● ASSIGNED TASK
The required result is every line of the records that includes "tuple".

● Recorded data
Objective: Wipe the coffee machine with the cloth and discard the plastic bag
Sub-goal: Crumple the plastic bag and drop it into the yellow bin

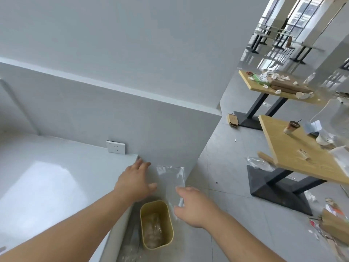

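Counter (47, 176) at far left, pale and glossy, with socket (115, 147) on the wall behind. Over its corner, left hand (136, 183), fingers spread wide, holding nothing. Next, upright in the air, clear plastic bag (171, 176), above yellow bin (153, 202) on the floor. Against the bag's lower edge, right hand (190, 205), fingers loosely curled; cannot tell whether pinching it. Far right, littered wooden table (294, 157).
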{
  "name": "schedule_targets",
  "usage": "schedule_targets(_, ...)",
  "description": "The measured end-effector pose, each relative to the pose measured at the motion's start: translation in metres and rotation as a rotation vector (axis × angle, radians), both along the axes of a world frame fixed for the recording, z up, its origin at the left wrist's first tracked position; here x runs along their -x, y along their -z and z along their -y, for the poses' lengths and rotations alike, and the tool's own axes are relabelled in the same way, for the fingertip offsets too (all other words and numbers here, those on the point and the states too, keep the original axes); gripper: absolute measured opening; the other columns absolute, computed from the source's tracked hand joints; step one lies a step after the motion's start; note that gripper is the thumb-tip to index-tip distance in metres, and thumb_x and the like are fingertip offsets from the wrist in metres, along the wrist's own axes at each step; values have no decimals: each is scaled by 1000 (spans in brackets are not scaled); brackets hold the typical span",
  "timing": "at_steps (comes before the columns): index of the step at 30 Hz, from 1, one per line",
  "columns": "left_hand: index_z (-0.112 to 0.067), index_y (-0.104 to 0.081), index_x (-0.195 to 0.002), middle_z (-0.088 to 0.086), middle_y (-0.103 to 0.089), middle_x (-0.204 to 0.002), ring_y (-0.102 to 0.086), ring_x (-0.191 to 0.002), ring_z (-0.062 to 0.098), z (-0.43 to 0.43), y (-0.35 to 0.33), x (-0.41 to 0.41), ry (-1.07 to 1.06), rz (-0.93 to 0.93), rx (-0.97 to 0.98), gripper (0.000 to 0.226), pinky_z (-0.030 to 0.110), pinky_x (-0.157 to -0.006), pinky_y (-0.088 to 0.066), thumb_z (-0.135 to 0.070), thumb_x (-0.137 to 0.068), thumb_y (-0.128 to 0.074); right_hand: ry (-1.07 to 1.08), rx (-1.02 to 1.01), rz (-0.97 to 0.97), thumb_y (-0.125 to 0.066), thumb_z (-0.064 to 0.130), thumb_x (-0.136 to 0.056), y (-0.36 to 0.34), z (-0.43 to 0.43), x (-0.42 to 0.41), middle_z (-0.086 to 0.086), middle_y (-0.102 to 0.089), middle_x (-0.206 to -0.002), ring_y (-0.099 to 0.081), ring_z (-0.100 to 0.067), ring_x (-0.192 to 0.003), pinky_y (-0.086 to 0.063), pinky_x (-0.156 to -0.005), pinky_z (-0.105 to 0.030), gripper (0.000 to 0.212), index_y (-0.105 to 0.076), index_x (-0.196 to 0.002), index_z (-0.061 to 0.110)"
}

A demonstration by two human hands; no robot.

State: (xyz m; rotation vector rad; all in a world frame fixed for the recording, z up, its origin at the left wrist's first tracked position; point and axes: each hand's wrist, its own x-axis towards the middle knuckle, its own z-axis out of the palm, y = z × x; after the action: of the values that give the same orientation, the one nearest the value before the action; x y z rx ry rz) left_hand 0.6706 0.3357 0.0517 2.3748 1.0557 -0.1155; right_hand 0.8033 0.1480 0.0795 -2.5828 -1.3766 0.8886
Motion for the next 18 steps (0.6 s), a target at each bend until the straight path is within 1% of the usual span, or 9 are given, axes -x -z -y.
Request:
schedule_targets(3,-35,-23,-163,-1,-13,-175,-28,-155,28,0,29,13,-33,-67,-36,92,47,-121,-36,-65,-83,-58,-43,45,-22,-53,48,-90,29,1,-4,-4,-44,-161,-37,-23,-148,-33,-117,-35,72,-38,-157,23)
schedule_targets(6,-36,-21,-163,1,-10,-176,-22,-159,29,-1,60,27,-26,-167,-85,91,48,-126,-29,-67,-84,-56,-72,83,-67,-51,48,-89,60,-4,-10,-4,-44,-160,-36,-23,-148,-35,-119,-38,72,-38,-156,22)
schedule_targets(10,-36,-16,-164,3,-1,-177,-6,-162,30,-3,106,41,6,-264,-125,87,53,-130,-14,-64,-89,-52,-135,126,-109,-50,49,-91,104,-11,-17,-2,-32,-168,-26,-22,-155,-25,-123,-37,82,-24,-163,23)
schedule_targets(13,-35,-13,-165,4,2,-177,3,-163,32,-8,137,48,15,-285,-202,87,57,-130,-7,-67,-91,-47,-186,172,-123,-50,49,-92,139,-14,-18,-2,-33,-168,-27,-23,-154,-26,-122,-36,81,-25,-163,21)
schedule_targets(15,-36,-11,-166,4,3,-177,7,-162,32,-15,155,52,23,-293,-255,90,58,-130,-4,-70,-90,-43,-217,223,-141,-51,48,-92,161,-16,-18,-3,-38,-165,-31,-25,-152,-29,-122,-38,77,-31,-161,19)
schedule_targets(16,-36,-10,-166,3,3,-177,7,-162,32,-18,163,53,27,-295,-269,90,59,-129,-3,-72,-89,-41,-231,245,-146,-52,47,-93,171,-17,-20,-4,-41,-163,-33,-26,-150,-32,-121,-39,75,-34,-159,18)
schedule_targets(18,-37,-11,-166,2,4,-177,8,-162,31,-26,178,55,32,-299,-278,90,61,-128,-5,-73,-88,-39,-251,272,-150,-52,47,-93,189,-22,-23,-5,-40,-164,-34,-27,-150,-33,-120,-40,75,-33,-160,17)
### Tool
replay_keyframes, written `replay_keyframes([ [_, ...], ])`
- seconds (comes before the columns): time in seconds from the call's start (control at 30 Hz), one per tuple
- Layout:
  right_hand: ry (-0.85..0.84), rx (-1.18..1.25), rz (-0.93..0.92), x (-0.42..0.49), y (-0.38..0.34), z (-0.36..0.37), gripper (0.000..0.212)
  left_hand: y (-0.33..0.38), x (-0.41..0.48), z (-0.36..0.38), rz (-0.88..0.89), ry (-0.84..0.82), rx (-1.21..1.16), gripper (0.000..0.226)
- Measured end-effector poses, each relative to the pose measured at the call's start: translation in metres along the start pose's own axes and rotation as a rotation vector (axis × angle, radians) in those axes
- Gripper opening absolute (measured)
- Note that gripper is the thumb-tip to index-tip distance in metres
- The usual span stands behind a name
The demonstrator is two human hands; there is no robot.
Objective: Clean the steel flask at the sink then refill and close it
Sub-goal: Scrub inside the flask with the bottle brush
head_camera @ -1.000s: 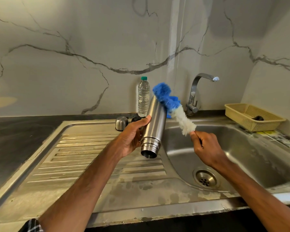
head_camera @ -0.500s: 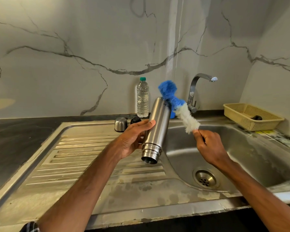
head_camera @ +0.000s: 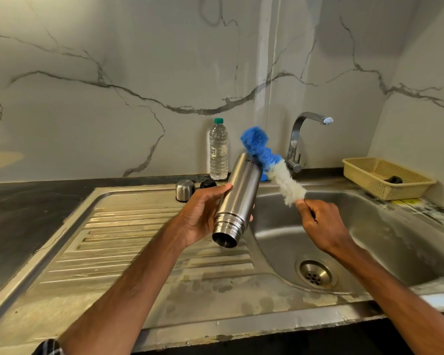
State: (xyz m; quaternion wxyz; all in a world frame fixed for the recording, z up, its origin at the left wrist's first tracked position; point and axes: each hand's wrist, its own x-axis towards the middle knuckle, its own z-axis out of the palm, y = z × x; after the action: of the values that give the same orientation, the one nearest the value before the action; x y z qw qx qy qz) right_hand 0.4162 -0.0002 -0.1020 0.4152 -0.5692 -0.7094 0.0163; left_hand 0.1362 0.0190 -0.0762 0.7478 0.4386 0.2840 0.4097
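Note:
My left hand [head_camera: 203, 216] grips the steel flask [head_camera: 237, 198] around its body, tilted with the open mouth toward me and the base pointing up and away. My right hand [head_camera: 318, 224] holds the handle of a bottle brush [head_camera: 272, 162] with blue and white bristles. The brush lies against the outside of the flask's upper right side, near its base. Both are held above the left edge of the sink basin [head_camera: 384, 242]. The steel cap [head_camera: 185, 190] and a black stopper [head_camera: 207, 184] stand on the drainboard's far edge.
A curved tap [head_camera: 299, 139] stands behind the basin, with no water running. A clear water bottle [head_camera: 218, 149] with a green lid stands at the wall. A yellow basket [head_camera: 384, 179] sits at the right. The ribbed drainboard [head_camera: 128, 247] stretches left; the drain [head_camera: 315, 274] is below my right wrist.
The brush has slid up and then back down a little along the flask's outer side, and my left hand has turned the flask slightly.

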Motion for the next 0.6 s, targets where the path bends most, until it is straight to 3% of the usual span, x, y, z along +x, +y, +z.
replay_keyframes([
  [0.2,-0.114,-0.007,-0.09,-0.005,-0.002,0.005,0.042,-0.006,0.006,0.008,-0.026,-0.037,-0.15,0.07],
  [0.4,-0.038,-0.004,-0.069,-0.001,0.003,0.001,0.047,-0.003,0.007,0.002,-0.008,0.052,-0.067,0.065],
  [0.6,-0.076,0.035,-0.22,-0.007,0.001,0.002,0.043,0.009,0.002,-0.002,0.089,0.127,0.017,0.058],
])
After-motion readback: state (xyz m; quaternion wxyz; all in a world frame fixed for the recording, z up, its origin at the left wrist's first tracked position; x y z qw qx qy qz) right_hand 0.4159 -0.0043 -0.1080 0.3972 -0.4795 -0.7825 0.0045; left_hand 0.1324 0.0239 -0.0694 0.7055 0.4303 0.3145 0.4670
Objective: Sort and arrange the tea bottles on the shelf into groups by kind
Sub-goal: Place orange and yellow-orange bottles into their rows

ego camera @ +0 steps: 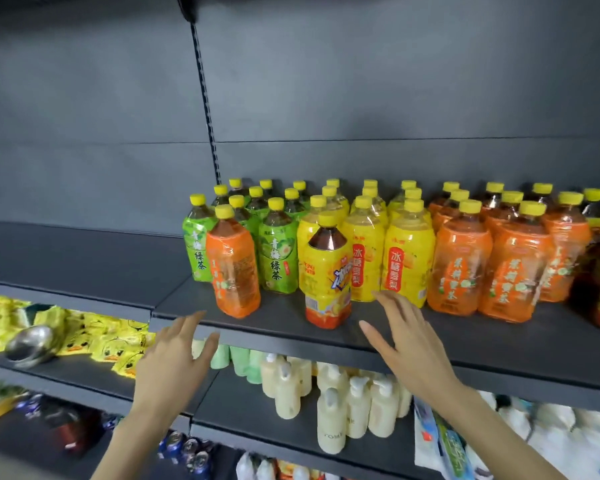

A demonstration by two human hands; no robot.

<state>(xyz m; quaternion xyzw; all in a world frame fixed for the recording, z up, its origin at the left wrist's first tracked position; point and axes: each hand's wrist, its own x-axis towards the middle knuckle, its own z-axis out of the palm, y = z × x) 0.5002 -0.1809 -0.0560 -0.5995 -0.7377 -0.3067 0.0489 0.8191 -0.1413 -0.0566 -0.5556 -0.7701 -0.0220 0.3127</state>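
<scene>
Hovering open and empty at the near edge of the dark grey metal shelf, the right hand lies just right of the upright yellow-labelled plastic tea bottle standing there, nearer it than the equally open, empty left hand.

Three kinds being carried by shelf
At nine o'clock green bottles are being held, yellow bottles centrally, orange bottles at three.

We're in a shop: dark metal shelving hung on a slotted upright, every tier stocked. Rows of labelled tea bottles up top, yellow snack packets left, pump bottles below, cans lower down.
</scene>
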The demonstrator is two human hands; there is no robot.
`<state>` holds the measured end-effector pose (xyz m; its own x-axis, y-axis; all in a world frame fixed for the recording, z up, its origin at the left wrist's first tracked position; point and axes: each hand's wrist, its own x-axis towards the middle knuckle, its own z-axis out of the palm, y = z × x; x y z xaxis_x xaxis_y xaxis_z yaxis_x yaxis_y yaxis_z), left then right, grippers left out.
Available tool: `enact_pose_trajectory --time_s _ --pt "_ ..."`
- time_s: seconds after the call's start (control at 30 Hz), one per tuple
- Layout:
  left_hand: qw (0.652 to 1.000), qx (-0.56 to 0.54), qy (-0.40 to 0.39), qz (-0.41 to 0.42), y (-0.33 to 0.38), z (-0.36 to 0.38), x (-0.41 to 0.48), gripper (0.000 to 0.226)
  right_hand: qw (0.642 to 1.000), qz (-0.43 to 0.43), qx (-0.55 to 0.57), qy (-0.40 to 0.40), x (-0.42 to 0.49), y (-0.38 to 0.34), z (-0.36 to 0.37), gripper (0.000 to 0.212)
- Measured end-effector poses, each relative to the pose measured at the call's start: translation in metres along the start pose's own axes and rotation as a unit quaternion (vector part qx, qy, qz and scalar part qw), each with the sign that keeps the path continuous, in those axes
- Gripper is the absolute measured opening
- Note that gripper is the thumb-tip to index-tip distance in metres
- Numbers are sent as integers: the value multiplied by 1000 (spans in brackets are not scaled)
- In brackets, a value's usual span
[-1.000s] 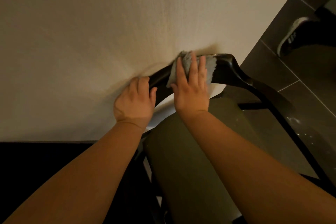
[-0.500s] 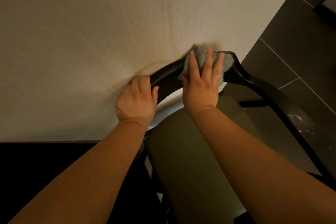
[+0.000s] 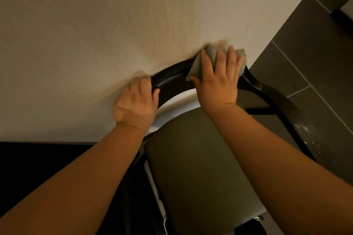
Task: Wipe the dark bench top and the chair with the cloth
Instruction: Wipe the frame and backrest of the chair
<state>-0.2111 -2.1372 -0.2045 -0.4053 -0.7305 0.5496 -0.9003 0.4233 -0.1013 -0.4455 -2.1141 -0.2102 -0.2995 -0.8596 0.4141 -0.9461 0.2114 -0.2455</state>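
**Supervisor:** Report hand states and cloth position.

**Operator:** I see the right hand [image 3: 217,80] flat, fingers straight and spread, pressing the grey cloth [image 3: 211,52] onto the right end of the chair's top rail [image 3: 172,80], right of centre in the frame. The rail sits close against the textured wall [image 3: 95,25]. The left hand [image 3: 135,101] grips the rail's left part, fingers curled over the top and thumb on the front face.

**Supervisor:** What is the procedure for this step?

**Operator:** In my judgement:
1. Keep the left grip firm so the chair does not rock or scrape the wall.
2. Keep the palm's pressure even, with the cloth folded over the rail's top edge so that top and front are cleaned in one pass.
3. Follow the bend down into the right upright without lifting off.
4. The padded seat [image 3: 191,158] comes next. The black surface [image 3: 38,168] at lower left may be the bench top, but I cannot tell.

**Supervisor:** What differs from one second ago?

**Operator:** The right hand and cloth have travelled from the rail's middle to its right corner. The left hand holds the same spot. A shoe seen at upper right on the floor tiles [image 3: 305,66] is gone.
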Motion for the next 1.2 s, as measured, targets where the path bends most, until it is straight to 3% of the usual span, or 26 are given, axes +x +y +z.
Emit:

● REPLY
- seconds (comes before the columns): time in seconds from the call's start (control at 30 Hz), one per tuple
- time_s: seconds after the call's start (control at 30 Hz), one per tuple

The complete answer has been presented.